The next example also uses a RotateTransform to rotate a Rectangle element by 45 degrees; however, this time the CenterX and CenterY properties are set so that the RotateTransform has a center of 25,25.


<StackPanel>
  <Rectangle Width="50" Height="50" Fill="RoyalBlue">
    <Rectangle.RenderTransform>
      <RotateTransform Angle="45" CenterX="25" CenterY="25" />
    </Rectangle.RenderTransform>
  </Rectangle>
</StackPanel>


A Rectangle element rotated 45 degrees about the point (25,25)

Shows applying a rotation transform to an object.

Transform objects can be animated. To animate a Transform, apply an animation of a compatible type to the property you want to animate.

The following example uses a Storyboard and a DoubleAnimation with a RotateTransform to make a Rectangle spin in place.

Run this sample.


<StackPanel Margin="15">
  <StackPanel.Resources>
    <Storyboard x:Name="myStoryboard">
      <DoubleAnimation
       Storyboard.TargetName="myTransform"
       Storyboard.TargetProperty="Angle"
       From="0" To="360" Duration="0:0:5" 
       RepeatBehavior="Forever" />
    </Storyboard>
  </StackPanel.Resources>
  <Rectangle Width="50" Height="50" Fill="RoyalBlue"
   MouseLeftButtonDown="StartAnimation">
    <Rectangle.RenderTransform>
      <RotateTransform x:Name="myTransform" Angle="45" CenterX="25" CenterY="25" />
    </Rectangle.RenderTransform>
  </Rectangle>
</StackPanel>



private void StartAnimation(object sender, MouseEventArgs e)
{
    myStoryboard.Begin();
}


For more information about animations, see Animation Overview.

Transform objects can be accessed and manipulated by using code.
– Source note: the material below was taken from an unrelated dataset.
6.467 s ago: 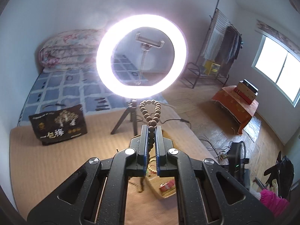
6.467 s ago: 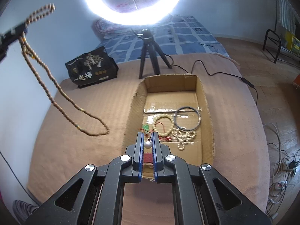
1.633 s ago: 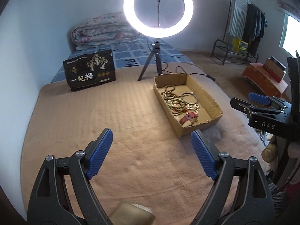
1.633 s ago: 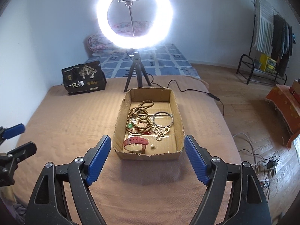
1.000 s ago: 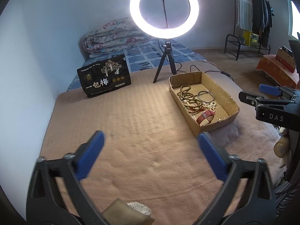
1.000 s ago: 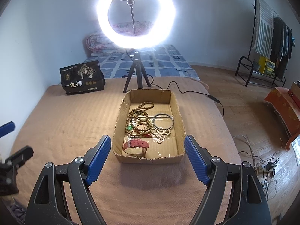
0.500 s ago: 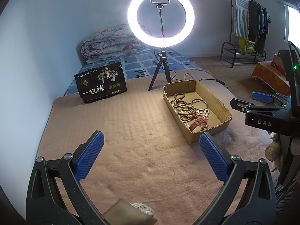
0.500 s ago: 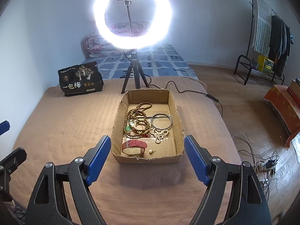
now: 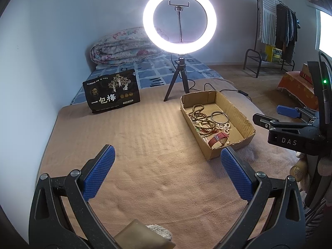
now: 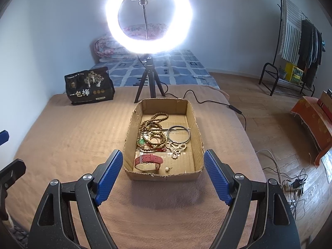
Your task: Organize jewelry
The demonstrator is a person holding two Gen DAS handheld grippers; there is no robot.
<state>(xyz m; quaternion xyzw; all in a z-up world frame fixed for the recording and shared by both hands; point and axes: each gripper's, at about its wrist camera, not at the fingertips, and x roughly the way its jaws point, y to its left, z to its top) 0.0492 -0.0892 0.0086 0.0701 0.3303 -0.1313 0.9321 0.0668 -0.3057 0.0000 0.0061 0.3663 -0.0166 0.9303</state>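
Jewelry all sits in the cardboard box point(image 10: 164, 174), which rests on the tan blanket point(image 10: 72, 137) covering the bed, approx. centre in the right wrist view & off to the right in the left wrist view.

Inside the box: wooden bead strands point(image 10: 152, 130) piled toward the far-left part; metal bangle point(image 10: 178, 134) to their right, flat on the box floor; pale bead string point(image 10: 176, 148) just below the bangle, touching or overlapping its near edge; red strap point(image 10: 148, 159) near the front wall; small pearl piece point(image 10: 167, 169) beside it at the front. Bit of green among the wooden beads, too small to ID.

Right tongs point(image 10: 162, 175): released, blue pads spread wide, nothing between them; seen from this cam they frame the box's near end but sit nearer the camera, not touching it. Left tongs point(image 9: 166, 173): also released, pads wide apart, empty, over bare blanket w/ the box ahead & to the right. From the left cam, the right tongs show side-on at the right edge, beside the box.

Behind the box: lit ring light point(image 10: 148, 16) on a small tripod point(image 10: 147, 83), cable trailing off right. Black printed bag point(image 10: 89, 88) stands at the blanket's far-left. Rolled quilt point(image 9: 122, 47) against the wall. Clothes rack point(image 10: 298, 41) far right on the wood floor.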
One way to do this is to name the Transform and then access it by using code. The following example shows how to increase the ScaleX and ScaleY property values of a ScaleTransform applied to a Rectangle every time that Rectangle is clicked.

Run this sample.


<StackPanel>
  <Rectangle MouseLeftButtonDown="HandleMouseButtonDown"
    Width="50" Height="50" Fill="RoyalBlue">
    <Rectangle.RenderTransform>

      <!-- If you give the transform a name you can 
        access it easily from code. -->
      <ScaleTransform x:Name="myScaleTransform" />
    </Rectangle.RenderTransform>
  </Rectangle>
</StackPanel>



private void HandleMouseButtonDown(object sender, MouseButtonEventArgs e)
{
    // Increase ScaleX and ScaleY by 25%.
    myScaleTransform.ScaleX = myScaleTransform.ScaleX * 1.25;
    myScaleTransform.ScaleY = myScaleTransform.ScaleY * 1.25;
}


You can apply 3-D effects to any Silverlight UIElement using what are called "perspective transforms." For example, you can create the illusion that an object is rotated toward or away from you, as shown in the following illustration.

Image with Perspective Transform

Image with perspective transform applied.